Negotiations among Spain's major parties failed again to end the seven-month political stalemate in the country. Socialist leader Pedro Sanchez said July 28, 2016 his party was still opposed to a conservative government led by caretaker Prime Minister Mariano Rajoy. "We want to change Rajoy's government and this is why we will vote 'no' in a confidence vote," Sanchez said after a meeting with Spain's monarch King Felipe VI. King Felipe has been in talks with major parties holding power in Spain's parliament, in hope of finding a solution to the political deadlock.

Rajoy had two routes to retaining his post. The first, and less likely, required the support of a parliamentary majority. Failing that, he could win by receiving a plurality in a second vote if enough legislators abstain. Rajoy would lose in both scenarios because most parties, including the main opposition Socialists (PSOE), had committed to actively voting against him.
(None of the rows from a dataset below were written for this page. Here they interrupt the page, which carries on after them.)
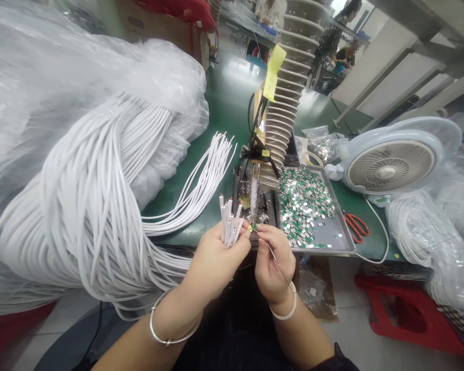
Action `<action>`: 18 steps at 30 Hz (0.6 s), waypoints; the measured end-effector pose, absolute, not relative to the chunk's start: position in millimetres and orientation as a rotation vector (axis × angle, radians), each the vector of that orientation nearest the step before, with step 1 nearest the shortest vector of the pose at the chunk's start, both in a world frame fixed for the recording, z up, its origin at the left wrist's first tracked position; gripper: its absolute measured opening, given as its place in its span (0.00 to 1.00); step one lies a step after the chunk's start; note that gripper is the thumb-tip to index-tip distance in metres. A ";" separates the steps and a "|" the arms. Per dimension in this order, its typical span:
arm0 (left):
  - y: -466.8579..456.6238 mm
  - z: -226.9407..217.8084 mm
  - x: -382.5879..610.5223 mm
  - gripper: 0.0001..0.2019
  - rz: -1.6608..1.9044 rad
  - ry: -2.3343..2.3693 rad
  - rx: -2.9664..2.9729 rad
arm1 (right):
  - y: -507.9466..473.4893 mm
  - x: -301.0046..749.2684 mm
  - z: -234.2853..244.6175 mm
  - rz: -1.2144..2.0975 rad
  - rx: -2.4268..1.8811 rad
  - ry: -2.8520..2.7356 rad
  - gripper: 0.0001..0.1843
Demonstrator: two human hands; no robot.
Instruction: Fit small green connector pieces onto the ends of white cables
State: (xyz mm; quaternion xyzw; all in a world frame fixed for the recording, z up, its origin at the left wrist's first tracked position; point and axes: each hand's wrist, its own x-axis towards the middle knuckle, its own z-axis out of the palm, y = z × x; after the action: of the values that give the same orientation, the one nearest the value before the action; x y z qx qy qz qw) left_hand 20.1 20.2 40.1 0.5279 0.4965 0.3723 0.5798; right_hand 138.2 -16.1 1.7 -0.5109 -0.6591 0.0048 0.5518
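Observation:
My left hand (214, 260) is closed around a bunch of white cables (228, 221), whose cut ends point up and show reddish wire tips. At its thumb and fingertip sits a small green and silver connector (251, 227), partly hidden by the fingers. Right beside it, my right hand (275, 257) pinches a thin solder wire (271, 251) that trails down past the wrist. Just above both sets of fingertips, a soldering iron (254, 198) hangs tip down from a stand. Whether the solder touches the tip is too small to tell.
A metal tray (344, 241) of loose connectors lies to the right, with red-handled scissors (356, 226) and a fan (388, 165) beyond. A ribbed duct (288, 98) rises behind the iron. Coiled white cables (96, 206) in plastic fill the left; more cables lie on the green table (170, 198).

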 end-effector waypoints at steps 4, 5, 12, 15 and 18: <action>20.2 40.7 20.7 0.04 0.877 1.170 1.232 | -15.3 137.4 1.3 0.000 -1.213 -1.557 0.12; 20.3 41.0 21.0 0.04 0.878 1.172 1.225 | -14.8 137.1 1.3 0.003 -1.210 -1.555 0.12; 20.5 41.6 22.1 0.04 0.894 1.160 1.199 | -12.5 136.7 1.5 0.027 -1.189 -1.554 0.13; 19.5 38.0 21.2 0.04 0.896 1.127 1.193 | -13.5 137.5 0.4 0.037 -1.179 -1.556 0.14; 18.4 31.9 19.8 0.04 0.872 1.105 1.192 | -16.1 138.0 -0.7 0.058 -1.176 -1.567 0.14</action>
State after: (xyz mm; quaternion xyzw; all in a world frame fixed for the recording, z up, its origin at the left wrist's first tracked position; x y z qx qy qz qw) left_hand 19.8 18.4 31.9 0.5151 0.4773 0.3768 0.6040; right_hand 138.0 -16.1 -0.7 -0.4983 -0.6641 0.0246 0.5569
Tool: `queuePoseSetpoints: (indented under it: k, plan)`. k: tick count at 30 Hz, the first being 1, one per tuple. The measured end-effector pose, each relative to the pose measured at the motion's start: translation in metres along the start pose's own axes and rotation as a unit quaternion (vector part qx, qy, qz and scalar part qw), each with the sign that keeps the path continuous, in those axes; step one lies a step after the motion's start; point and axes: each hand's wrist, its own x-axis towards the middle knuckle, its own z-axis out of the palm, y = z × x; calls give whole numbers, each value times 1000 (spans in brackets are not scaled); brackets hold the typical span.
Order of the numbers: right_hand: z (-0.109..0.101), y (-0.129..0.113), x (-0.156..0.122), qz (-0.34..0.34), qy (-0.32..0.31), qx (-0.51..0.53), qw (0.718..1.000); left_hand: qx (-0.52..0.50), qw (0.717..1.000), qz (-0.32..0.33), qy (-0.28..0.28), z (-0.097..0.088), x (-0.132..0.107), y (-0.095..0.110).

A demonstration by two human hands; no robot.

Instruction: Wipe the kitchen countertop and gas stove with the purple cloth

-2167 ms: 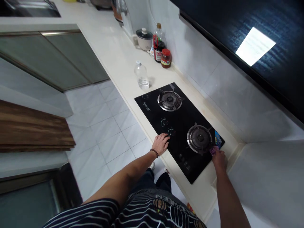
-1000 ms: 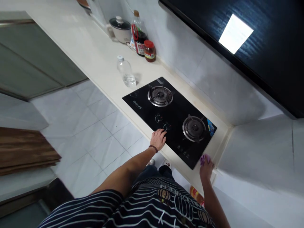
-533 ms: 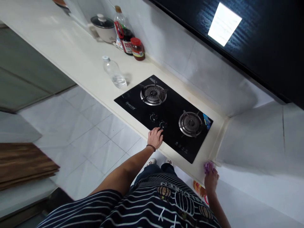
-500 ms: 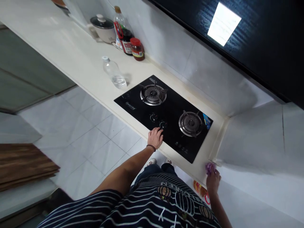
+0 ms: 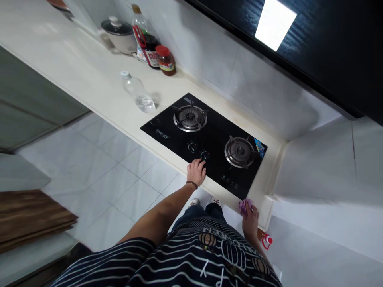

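My left hand (image 5: 196, 172) lies palm down over the front edge of the black gas stove (image 5: 179, 148), just below the two control knobs (image 5: 205, 154). Its fingers are spread on the glass and hold nothing; a beaded bracelet (image 5: 192, 184) circles the wrist. A crumpled purple cloth (image 5: 245, 207) is in my right hand (image 5: 250, 221), at the stove's near right corner, on the pale counter. The fingers are closed on the cloth and partly hidden by the back of the hand. Two round burners with pan supports (image 5: 190, 118) sit in the stove top.
A clear plastic bottle (image 5: 138, 92) stands left of the stove. Along the wall are a red-lidded jar (image 5: 165, 61), a dark sauce bottle (image 5: 148, 44) and a lidded pot (image 5: 119, 36). A black range hood (image 5: 323, 48) hangs above. A red-capped bottle (image 5: 267, 240) shows below the counter's right end.
My right hand has moved left with the purple cloth, from the counter's right end to the stove corner. My left hand stays at the front edge. The view has shifted slightly.
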Motion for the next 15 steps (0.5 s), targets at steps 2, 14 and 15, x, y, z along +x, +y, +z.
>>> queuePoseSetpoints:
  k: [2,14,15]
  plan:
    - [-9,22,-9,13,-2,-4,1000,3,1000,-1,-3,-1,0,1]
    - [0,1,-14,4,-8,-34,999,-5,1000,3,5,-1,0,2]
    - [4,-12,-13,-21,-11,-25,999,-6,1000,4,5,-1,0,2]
Socialist leader Pedro Sanchez reiterated his party would vote against a PP-led administration in an eventual parliamentary confidence vote. Without at least an abstention by the Socialists archrivals of the PP and its previous incarnations over the past four decades of democracy in Spain the conservatives will struggle to get the majority they need to allow Rajoy to govern.

The resignation of party leader Pedro Sanchez on 01 October 2016 brought conservative Prime Minister Mariano Rajoy closer to a second term in office and heralded a difficult future for the Socialists. Sanchez announced his resignation after losing 132 to 107 in a vote among top party members. Leaders of Spain's center-left Socialist Party (PSOE) agreed on 23 October 2016 to abstain from a confidence vote in the conservative acting Prime Minister Mariano Rajoy.Senior members of the party voted 139 in favor of abstaining in the vote, with 96 voting against. The decision to abstain would grant Rajoy a second term in office, albeit at the head of a minority government.

Center-right leader Mariano Rajoy took the oath as leader of Spain's new government on 31 October 2016, ending a 10-month impasse. After two inconclusive elections, Rajoy won a parliamentary confidence vote. Rajoy faced an unprecedented opposition to additional economic reforms that his government plans to pass during its second term in power. His best hope would be to appeal to parliament's 32 centrist Ciudadanos MPs.